Etiologic Agent Streptococcus pyogenes or group A streptococcus.
Incidence Approximately 9,000 cases of invasive disease (3.2/100,000 population) occurred in 2002; STSS and NF each accounted for approximately 6% of cases. Over 10 million noninvasive GAS infections (primarily throat and skin infections) occur annually.
Sequelae Death in 10%-13% of all invasive cases, 45% of STSS, 25% of NF cases. Organ system failure (STSS) and amputation (NF) also may result.
Transmission Person to person by contact with infectious secretions. Asymptomatic pharyngeal carriage occurs among all age groups but is most common among children.
Risk Groups Invasive disease: elderly, immunosuppressed, persons with chronic cardiac or respiratory disease, diabetes, skin lesions (i.e. children with varicella [chicken pox], intravenous drug users) African-Americans, American Indians. Noninvasive disease: children (especially elementary school age) at highest risk.
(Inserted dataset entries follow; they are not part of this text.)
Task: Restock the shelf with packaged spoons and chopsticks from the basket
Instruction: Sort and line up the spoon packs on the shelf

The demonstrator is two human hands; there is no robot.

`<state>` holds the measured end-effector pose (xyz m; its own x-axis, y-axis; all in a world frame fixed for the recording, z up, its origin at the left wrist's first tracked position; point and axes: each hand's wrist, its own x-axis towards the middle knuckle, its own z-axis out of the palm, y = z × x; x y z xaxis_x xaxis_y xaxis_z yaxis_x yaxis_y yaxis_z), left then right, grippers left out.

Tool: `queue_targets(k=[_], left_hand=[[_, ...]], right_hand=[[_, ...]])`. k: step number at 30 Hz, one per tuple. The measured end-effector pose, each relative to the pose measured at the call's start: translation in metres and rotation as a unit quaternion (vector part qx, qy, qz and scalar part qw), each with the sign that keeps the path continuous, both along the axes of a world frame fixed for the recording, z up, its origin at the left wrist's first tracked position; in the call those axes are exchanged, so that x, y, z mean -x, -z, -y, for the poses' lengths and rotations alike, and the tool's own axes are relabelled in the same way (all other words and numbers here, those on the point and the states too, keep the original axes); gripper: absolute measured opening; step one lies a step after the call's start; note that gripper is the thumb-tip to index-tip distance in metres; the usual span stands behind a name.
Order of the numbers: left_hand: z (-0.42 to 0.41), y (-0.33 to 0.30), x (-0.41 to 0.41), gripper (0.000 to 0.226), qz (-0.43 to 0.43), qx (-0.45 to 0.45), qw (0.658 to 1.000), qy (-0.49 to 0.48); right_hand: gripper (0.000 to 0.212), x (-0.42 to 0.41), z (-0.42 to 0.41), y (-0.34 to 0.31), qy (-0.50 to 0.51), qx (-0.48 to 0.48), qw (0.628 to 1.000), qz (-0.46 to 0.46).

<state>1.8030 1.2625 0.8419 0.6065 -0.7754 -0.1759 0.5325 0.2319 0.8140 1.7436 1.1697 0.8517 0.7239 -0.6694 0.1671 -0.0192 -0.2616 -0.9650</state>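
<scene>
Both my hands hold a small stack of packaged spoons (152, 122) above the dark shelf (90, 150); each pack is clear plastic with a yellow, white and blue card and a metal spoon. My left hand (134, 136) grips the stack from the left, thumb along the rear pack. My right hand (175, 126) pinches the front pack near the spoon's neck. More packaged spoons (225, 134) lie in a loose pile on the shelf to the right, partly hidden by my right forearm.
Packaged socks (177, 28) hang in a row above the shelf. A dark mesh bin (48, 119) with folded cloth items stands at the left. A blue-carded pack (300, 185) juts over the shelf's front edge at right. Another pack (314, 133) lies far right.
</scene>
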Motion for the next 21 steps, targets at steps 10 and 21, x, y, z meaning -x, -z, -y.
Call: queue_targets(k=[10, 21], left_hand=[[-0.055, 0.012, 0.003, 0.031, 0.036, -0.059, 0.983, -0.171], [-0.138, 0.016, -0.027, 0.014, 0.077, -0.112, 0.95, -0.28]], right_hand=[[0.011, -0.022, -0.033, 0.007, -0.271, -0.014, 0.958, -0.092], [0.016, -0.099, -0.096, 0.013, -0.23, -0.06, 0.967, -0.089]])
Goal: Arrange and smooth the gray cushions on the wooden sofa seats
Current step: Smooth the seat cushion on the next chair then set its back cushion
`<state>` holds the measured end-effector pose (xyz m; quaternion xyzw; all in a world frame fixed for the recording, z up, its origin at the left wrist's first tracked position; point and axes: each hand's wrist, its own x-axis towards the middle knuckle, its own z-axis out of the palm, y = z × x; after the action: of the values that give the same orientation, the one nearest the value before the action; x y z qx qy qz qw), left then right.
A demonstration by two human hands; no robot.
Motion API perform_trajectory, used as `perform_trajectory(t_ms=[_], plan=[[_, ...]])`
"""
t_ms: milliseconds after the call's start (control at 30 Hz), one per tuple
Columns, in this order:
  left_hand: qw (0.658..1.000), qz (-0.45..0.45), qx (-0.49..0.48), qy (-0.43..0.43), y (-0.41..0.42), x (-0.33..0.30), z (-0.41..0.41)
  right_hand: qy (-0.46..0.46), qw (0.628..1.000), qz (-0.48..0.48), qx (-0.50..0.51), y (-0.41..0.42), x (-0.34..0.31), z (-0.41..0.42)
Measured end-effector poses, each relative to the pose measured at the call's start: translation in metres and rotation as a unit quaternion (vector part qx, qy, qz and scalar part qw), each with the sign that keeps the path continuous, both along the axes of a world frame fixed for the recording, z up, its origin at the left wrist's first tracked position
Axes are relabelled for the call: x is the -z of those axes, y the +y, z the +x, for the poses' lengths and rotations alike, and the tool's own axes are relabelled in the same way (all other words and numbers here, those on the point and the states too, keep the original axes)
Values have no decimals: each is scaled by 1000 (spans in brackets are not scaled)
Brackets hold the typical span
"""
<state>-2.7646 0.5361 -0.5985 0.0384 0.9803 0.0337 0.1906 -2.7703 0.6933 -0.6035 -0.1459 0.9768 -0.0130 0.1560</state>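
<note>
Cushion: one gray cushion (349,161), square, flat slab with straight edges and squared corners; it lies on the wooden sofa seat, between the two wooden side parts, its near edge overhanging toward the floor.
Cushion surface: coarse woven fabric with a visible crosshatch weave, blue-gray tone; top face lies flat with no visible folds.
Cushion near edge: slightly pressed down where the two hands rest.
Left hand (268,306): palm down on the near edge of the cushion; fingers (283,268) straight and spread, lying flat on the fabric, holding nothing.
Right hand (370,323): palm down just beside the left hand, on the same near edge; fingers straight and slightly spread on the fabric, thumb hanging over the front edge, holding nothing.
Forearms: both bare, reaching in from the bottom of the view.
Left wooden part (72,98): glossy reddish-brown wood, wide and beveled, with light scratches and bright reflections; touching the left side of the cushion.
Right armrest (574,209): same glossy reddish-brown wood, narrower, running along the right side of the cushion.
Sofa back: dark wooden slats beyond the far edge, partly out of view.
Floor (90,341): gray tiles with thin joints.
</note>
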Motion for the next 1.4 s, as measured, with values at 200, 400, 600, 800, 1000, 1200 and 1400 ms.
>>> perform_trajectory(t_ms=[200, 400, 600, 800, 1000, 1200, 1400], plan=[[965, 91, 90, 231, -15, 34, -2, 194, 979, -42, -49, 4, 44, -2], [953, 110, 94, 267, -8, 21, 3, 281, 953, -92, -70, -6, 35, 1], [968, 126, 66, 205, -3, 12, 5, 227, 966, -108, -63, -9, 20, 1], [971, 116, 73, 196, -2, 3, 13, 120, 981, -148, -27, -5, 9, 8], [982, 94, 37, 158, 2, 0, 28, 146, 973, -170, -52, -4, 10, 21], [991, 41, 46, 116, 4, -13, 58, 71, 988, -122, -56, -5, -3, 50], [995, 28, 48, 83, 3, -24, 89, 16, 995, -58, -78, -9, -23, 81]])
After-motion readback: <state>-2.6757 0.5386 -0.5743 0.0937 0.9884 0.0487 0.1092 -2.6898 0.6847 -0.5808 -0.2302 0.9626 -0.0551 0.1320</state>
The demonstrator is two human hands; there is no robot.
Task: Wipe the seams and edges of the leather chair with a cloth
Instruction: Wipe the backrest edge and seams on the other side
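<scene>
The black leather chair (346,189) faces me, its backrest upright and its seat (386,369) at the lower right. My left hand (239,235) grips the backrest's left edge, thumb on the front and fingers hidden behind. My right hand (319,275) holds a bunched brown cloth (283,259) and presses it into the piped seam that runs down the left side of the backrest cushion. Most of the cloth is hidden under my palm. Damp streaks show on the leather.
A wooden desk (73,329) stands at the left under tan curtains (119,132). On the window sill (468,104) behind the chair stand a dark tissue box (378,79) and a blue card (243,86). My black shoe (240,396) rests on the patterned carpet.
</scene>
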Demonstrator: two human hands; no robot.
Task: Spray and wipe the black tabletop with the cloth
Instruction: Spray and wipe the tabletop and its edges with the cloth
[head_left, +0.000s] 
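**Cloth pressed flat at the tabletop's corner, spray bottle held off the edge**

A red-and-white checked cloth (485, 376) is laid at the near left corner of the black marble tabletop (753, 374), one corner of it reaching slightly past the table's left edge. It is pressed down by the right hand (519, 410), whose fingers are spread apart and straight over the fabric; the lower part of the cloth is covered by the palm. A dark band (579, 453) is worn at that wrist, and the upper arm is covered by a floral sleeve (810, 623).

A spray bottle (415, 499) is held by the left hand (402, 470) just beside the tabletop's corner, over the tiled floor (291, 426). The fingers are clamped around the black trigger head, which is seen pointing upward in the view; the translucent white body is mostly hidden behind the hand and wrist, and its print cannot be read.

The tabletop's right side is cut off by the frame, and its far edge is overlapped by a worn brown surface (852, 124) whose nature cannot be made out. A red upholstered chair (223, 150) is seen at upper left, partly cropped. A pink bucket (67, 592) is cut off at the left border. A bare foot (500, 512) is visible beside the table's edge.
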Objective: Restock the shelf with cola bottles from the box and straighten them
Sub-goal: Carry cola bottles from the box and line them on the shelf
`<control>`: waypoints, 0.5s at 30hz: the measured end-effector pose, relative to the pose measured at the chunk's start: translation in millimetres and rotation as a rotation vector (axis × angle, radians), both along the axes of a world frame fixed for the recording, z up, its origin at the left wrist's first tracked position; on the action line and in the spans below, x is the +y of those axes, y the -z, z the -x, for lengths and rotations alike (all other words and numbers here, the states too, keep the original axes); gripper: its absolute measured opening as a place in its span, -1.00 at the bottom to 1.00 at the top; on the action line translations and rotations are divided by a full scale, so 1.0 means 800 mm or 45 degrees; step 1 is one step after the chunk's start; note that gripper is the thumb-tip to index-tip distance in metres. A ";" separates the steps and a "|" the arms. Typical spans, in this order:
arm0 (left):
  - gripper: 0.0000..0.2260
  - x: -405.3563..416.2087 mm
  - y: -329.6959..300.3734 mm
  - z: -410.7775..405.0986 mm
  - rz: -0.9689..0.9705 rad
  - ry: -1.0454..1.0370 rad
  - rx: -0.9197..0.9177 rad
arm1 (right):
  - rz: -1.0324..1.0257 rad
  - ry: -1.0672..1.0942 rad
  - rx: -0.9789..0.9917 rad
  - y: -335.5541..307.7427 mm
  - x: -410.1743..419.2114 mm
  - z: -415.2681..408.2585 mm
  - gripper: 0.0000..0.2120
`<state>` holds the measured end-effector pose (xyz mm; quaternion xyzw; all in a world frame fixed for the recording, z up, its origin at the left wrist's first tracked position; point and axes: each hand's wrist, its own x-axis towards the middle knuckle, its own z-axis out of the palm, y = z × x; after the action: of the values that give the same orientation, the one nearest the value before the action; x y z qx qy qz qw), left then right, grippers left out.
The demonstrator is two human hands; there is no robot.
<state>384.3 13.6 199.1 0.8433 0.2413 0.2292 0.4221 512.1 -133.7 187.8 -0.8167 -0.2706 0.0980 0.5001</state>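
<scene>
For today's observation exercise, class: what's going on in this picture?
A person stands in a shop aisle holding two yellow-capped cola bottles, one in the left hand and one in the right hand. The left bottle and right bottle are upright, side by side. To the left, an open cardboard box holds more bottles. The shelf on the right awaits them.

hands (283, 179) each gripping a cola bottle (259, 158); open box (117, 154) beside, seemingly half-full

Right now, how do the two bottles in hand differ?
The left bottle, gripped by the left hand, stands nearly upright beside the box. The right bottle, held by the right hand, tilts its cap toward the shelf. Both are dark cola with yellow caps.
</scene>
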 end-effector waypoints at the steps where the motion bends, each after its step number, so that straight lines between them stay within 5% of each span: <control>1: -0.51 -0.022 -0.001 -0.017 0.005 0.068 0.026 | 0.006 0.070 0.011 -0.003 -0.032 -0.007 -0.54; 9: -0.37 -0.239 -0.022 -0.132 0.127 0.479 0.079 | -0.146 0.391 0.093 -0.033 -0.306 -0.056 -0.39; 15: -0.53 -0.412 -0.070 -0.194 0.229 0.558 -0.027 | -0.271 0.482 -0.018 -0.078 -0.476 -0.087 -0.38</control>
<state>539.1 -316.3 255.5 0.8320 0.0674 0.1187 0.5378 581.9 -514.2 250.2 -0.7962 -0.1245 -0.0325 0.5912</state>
Surveillance National passive surveillance for invasive infection and STSS since 1995. Active, population-based surveillance is conducted in 10 states in the Emerging Infection Program (total population: 31.5 million).
Trends Worldwide, rates of invasive disease, STSS and NF increased from the mid-1980s to early 1990s. Rates of invasive disease have been stable over the last 5 years in the United States. Increases in the rate and severity of disease associated with increases in prevalence of M-1 and M-3 serotypes (emm types 1 and 3). Resistance to erythromycin has increased worldwide.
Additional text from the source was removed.